L'ancien prêtre pédophile soupçonné d'attouchements sur 10 jeunes garçons a reconnu avoir abusé quasiment tous les week-ends des enfants qu'il avait sous sa protection, dans les années 70, 80 et 90 dans le diocèse de Lyon.

Dans ses habits sombres, Bernard Preynat se répète à la barre, au fil des témoignages : "Oui je reconnais l'avoir caressé (...), et je le regrette (...). Je savais que c'était interdit mais je ne pensais pas aux conséquences de ces actes (...)".

Les conséquences sur François, 5 de moyenne pendant toute sa scolarité, des tentatives de suicide et pour qui ce procès est comme une thérapie familiale. Sur Benoit, qui ne veut pas avoir d'enfants, ou encore sur cet homme qui ne peut pas aller chez le coiffeur car il ne supporte plus qu'on lui touche l'épaule.

L'ancien prêtre à la carrure imposante évoque ce qui était pour lui à l'époque de la tendresse, un plaisir sexuel assouvi chaque week-end ou lors de camps scouts, soit entre 2 et 5 victimes par semaine. Ses proies étaient des scouts âgés de 7 à 15 ans à l'époque des faits, sous l'emprise de ce prêtre imposant, charismatique, adulé par les parents et les enfants eux-mêmes.

"Pour moi, à l'époque je ne commettais pas d'agressions sexuelles mais des caresses, des câlins. Je me trompais. Ce qui me l'a fait comprendre, ce sont les accusations des victimes", se défend l'ancien prêtre de 74 ans à son procès pour des agressions pédophiles commises entre 1971 et 1991, alors qu'il officiait comme vicaire-aumônier scout à Sainte-Foy-Lès-Lyon (Rhône). Mais il a aussi dit ne pas se souvenir de faits détaillés ou plus graves.

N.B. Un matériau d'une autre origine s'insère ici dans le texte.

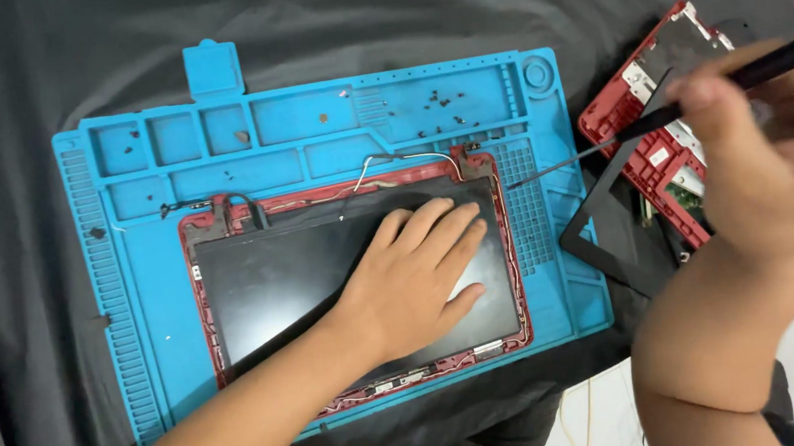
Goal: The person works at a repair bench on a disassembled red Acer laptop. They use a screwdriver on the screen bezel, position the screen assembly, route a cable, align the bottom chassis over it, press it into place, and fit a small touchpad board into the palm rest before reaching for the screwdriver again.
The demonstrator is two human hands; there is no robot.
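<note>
Head view: the screen (326, 276) in its red lid sits on the blue mat (139, 300), pinned by the flat, open left hand (416, 278). A screwdriver (653, 123) is gripped in the closed right hand (770, 165); firm, even pressure is best kept so nothing slides.

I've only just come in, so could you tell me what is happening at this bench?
A person is working on a dismantled laptop screen that lies in its red lid shell on a blue repair mat. The left hand rests flat on the dark panel. The right hand holds a thin black screwdriver, its tip pointing toward the lid's top right corner. Small loose screws sit in the mat's compartments. A black bezel frame and another red housing part lie to the right.
</note>
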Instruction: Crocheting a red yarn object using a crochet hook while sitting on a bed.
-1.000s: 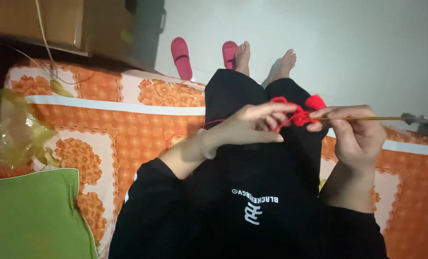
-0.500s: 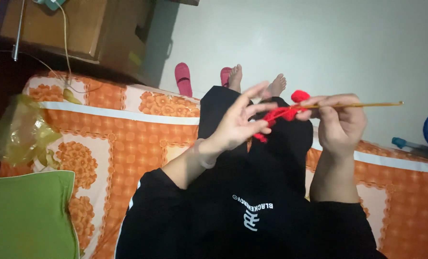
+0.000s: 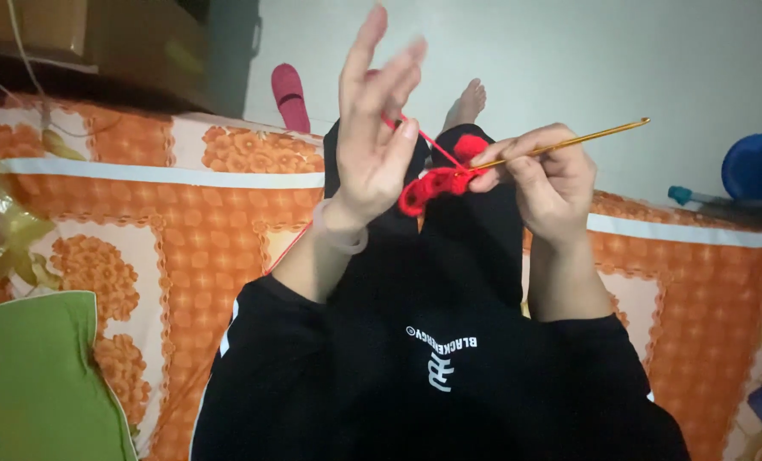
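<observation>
Red crochet hangs between my hands: right hand clamped on the hook, left hand fingers spread, yarn running across them.

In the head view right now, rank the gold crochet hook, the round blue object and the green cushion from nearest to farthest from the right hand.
1. Gold crochet hook: held in the right hand.
2. Round blue object: far right, on the floor.
3. Green cushion: bottom-left corner.

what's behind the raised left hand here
Behind the left hand a red yarn strand runs to the red crochet piece; black-clad knees and a pink slipper lie beyond. The other slipper is mostly covered.
</observation>
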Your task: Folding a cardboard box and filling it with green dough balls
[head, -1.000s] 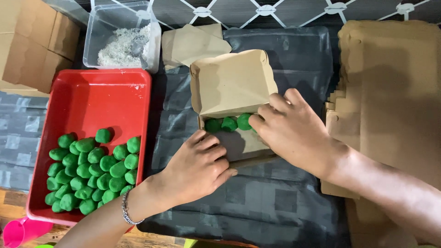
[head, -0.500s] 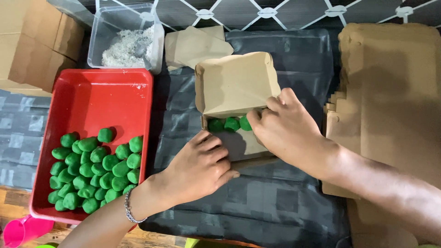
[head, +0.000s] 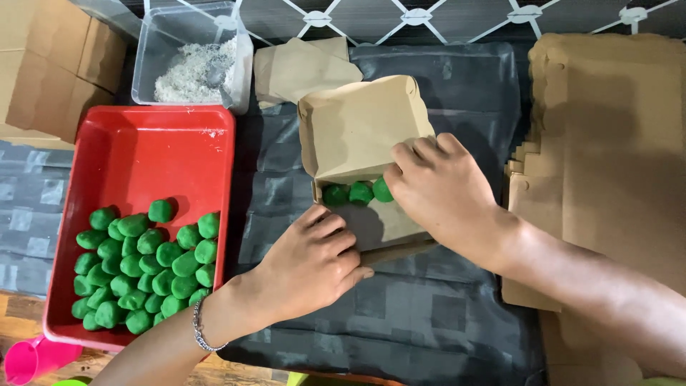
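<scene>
View from above of 2 bare hands working at a small brown paper box (head: 364, 154) that sits on a dark plastic sheet (head: 429, 314) near the middle of the table. The box lid stands open on the far side, so the tray part faces the person. Inside, along the far edge, 3 green balls (head: 357, 193) lie in a row, touching one another.

The right hand (head: 443, 193) rests over the right side of the box, fingers curled and closed at the end of the row, fingertips touching the rightmost ball as if setting it snug against the others. The left hand (head: 314, 261), with a thin bracelet at the wrist, presses flat on the near left edge of the box, fingers together and bent, seemingly steadying it.

To the left lies a red tray (head: 179, 136) holding a heap of the same green balls at its near end. Beyond it stands a clear tub of white shreds (head: 193, 68). A stack of flat brown cardboard (head: 607, 143) lies at the right.
</scene>
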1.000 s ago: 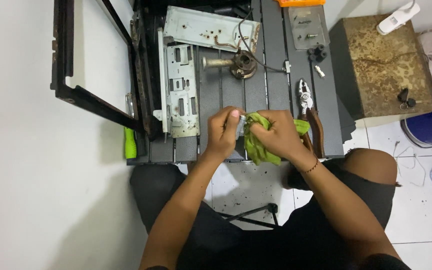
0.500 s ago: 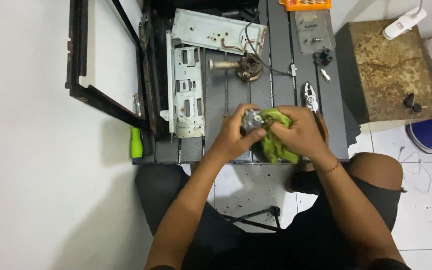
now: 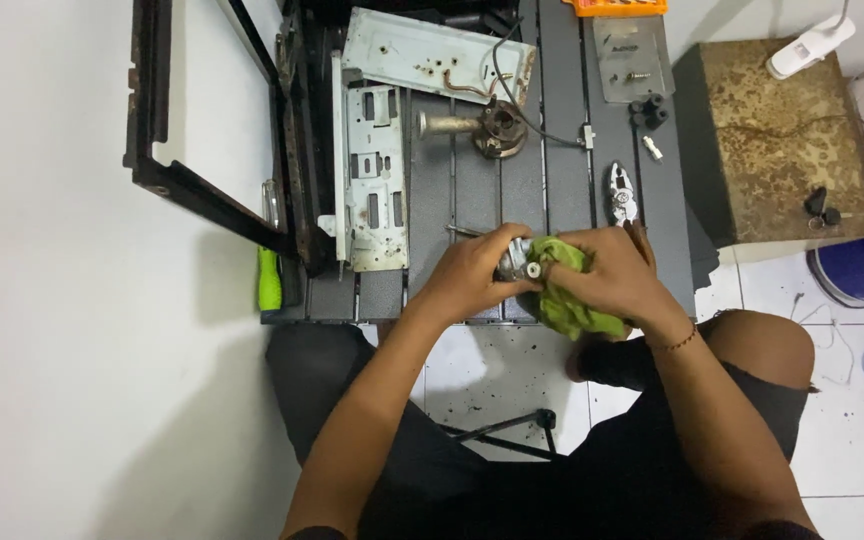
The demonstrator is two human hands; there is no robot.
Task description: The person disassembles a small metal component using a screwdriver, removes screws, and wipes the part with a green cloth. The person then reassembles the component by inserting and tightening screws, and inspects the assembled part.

"Il est dans une posture fuyante"

Il explique qu'il arrête les attouchements à partir de 1991, par honte mais aussi par peur. Ce mardi, une victime a enlevé son foulard de scout devant le tribunal. Comme pour se libérer de l'emprise du père Preynat, enfin, 30 ans après les faits. Cet homme c'est Pierre-Emmanuel Germain-Thill:

"Je n'attendais rien de lui parce qu'il est dans une posture fuyante. Il confirme des choses sans tout confirmer. Il noie le poisson. Il se fait passer pour un petit pépé qui a oublié mais comme lui a signifié la procureure, il n'empêche qu'en audition quand il était confronté à une victime il était capable de citer des noms de gens violés bien avant lui. Il biaise et on le voit. Il a le regard qui part à droite à gauche, il y a beaucoup de jeu d'acteur".

Mardi après-midi, d'autres victimes doivent témoigner. L'une d'entre elles, Benoit P., a demandé un huis clos partiel avant la reprise de l'audience publique. Dix parties civiles, sur 35 victimes entendues pendant l'enquête, sont constituées au procès, beaucoup de faits étant frappés de prescription.

L'ex-curé, réduit à l'état laïc au terme de son procès canonique l'été dernier, encourt jusqu'à 10 ans d'emprisonnement.